# Task instructions:
The full listing should be set down exactly as it reads.

# Source material:

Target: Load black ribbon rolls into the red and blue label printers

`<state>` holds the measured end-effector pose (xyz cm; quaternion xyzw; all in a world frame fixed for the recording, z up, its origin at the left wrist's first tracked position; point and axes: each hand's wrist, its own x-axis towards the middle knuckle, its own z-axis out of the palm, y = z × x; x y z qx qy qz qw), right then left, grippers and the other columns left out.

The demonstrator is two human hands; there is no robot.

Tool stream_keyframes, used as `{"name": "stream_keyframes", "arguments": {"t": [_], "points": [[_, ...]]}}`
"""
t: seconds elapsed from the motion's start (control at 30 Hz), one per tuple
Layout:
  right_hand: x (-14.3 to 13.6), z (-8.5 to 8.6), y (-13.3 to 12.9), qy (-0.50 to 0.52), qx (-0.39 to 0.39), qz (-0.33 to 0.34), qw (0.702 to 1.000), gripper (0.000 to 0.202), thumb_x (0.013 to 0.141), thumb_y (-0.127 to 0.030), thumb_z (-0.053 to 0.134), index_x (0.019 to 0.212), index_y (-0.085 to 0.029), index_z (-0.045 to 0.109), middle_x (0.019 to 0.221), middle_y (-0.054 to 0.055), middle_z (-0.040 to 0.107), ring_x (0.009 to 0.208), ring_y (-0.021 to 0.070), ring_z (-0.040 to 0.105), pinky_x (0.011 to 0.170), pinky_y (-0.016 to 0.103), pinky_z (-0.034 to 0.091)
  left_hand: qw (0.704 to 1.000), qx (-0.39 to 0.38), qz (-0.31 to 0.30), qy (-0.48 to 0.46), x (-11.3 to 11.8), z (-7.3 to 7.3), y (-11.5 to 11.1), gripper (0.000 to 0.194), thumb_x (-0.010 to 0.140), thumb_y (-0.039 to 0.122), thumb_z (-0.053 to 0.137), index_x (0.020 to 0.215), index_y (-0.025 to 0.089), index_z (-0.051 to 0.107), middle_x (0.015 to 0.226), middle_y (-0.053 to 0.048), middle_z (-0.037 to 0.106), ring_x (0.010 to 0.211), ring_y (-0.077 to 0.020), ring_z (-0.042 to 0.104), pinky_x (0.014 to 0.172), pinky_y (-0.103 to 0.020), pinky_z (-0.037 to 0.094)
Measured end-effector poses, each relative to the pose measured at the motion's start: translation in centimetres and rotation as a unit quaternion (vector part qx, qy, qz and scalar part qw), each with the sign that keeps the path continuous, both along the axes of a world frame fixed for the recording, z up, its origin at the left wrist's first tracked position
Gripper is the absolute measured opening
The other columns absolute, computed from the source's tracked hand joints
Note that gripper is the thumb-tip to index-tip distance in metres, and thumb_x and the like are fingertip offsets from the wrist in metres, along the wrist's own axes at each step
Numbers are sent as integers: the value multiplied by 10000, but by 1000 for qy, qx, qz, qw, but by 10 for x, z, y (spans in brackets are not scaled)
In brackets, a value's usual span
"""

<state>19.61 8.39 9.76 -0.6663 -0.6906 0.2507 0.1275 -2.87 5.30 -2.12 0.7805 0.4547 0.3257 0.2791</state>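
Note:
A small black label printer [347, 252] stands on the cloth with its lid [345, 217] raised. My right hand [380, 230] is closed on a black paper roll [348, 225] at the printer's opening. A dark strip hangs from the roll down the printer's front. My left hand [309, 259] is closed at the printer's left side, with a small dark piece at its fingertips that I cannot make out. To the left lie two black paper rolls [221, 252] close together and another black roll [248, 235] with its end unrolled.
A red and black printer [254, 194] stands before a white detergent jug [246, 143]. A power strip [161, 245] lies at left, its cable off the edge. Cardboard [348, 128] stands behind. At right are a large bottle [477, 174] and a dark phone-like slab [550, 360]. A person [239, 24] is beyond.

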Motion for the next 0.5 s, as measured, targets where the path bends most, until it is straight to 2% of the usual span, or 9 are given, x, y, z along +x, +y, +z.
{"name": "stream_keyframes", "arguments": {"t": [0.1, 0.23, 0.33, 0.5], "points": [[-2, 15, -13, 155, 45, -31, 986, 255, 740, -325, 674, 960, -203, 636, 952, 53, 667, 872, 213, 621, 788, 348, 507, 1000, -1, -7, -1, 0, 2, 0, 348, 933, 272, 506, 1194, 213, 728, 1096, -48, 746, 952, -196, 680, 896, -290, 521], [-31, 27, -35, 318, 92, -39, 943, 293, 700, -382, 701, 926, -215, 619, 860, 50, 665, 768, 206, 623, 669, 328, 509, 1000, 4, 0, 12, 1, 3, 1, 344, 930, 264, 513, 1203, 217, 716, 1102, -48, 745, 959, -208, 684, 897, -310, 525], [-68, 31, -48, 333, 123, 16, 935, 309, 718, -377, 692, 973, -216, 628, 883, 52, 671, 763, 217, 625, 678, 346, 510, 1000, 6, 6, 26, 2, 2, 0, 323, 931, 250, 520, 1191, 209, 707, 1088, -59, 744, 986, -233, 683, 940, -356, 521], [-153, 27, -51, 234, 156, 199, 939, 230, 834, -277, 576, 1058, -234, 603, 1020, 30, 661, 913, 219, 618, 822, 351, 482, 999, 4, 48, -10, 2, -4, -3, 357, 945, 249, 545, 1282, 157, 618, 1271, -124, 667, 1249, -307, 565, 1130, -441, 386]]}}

# Exercise answer:
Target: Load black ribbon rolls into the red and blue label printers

`<state>` holds the measured end-effector pose (xyz cm; quaternion xyzw; all in a world frame fixed for the recording, z up, its origin at the left wrist's first tracked position; point and axes: each hand's wrist, its own x-axis towards the middle knuckle, its own z-axis out of the palm, y = z × x; x y z qx qy qz qw), right then left, grippers and the other columns left out.

The demonstrator is two human hands; there is no robot.

Tool stream_keyframes, used as `{"name": "stream_keyframes", "arguments": {"t": [_], "points": [[_, ...]]}}`
"""
t: seconds elapsed from the motion's start (control at 30 Hz), one per tuple
Layout:
  right_hand: x (-14.3 to 13.6), z (-8.5 to 8.6), y (-13.3 to 12.9), qy (-0.50 to 0.52), qx (-0.39 to 0.39), qz (-0.33 to 0.34), qw (0.702 to 1.000), gripper (0.000 to 0.202), thumb_x (0.013 to 0.141), thumb_y (-0.127 to 0.030), thumb_z (-0.053 to 0.134), index_x (0.019 to 0.212), index_y (-0.085 to 0.029), index_z (-0.045 to 0.109), middle_x (0.019 to 0.221), middle_y (-0.054 to 0.055), middle_z (-0.040 to 0.107), ring_x (0.009 to 0.208), ring_y (-0.021 to 0.070), ring_z (-0.040 to 0.105), pinky_x (0.011 to 0.170), pinky_y (-0.016 to 0.103), pinky_z (-0.034 to 0.091)
  left_hand: qw (0.704 to 1.000), qx (-0.39 to 0.38), qz (-0.31 to 0.30), qy (-0.48 to 0.46), x (-11.3 to 11.8), z (-7.3 to 7.3), y (-11.5 to 11.1), gripper (0.000 to 0.194), thumb_x (-0.010 to 0.140), thumb_y (-0.039 to 0.122), thumb_z (-0.053 to 0.137), index_x (0.020 to 0.215), index_y (-0.025 to 0.089), index_z (-0.051 to 0.107), middle_x (0.015 to 0.226), middle_y (-0.053 to 0.048), middle_z (-0.037 to 0.106), ring_x (0.010 to 0.211), ring_y (-0.077 to 0.020), ring_z (-0.042 to 0.104), pinky_x (0.014 to 0.172), pinky_y (-0.103 to 0.020), pinky_z (-0.037 to 0.094)
Measured end-effector poses, each relative to the pose measured at the motion's start: translation in centimetres and rotation as a unit quaternion (vector part qx, qy, qz and scalar part qw), each with the sign that keeps the path continuous, both along the axes of a world frame fixed for the recording, z up, its origin at the left wrist's first tracked position
Gripper is the absolute measured opening
The other columns absolute, computed from the source's tracked hand joints
Note that gripper is the thumb-tip to index-tip distance in metres, and thumb_x and the like are fingertip offsets from the wrist in metres, along the wrist's own axes at each step
Numbers are sent as integers: the value multiplied by 10000, but by 1000 for qy, qx, qz, qw, but by 10 for x, z, y (spans in brackets are not scaled)
In brackets, a value's usual span
"""

<state>19.61 8.39 9.76 -0.6663 -0.6906 0.2507 0.1275 -2.87 5.30 -2.12 0.7805 0.4547 0.3257 0.2791</state>
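Note:
A small black label printer [347, 252] stands on the cloth with its lid [345, 217] raised. My right hand [380, 230] is closed on a black paper roll [348, 225] at the printer's opening. A dark strip hangs from the roll down the printer's front. My left hand [309, 259] is closed at the printer's left side, with a small dark piece at its fingertips that I cannot make out. To the left lie two black paper rolls [221, 252] close together and another black roll [248, 235] with its end unrolled.
A red and black printer [254, 194] stands before a white detergent jug [246, 143]. A power strip [161, 245] lies at left, its cable off the edge. Cardboard [348, 128] stands behind. At right are a large bottle [477, 174] and a dark phone-like slab [550, 360]. A person [239, 24] is beyond.
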
Motion for the next 0.5 s, as measured, targets where the path bends most, until it is straight to 2% of the usual span, or 9 are given, x, y, z along +x, +y, +z.
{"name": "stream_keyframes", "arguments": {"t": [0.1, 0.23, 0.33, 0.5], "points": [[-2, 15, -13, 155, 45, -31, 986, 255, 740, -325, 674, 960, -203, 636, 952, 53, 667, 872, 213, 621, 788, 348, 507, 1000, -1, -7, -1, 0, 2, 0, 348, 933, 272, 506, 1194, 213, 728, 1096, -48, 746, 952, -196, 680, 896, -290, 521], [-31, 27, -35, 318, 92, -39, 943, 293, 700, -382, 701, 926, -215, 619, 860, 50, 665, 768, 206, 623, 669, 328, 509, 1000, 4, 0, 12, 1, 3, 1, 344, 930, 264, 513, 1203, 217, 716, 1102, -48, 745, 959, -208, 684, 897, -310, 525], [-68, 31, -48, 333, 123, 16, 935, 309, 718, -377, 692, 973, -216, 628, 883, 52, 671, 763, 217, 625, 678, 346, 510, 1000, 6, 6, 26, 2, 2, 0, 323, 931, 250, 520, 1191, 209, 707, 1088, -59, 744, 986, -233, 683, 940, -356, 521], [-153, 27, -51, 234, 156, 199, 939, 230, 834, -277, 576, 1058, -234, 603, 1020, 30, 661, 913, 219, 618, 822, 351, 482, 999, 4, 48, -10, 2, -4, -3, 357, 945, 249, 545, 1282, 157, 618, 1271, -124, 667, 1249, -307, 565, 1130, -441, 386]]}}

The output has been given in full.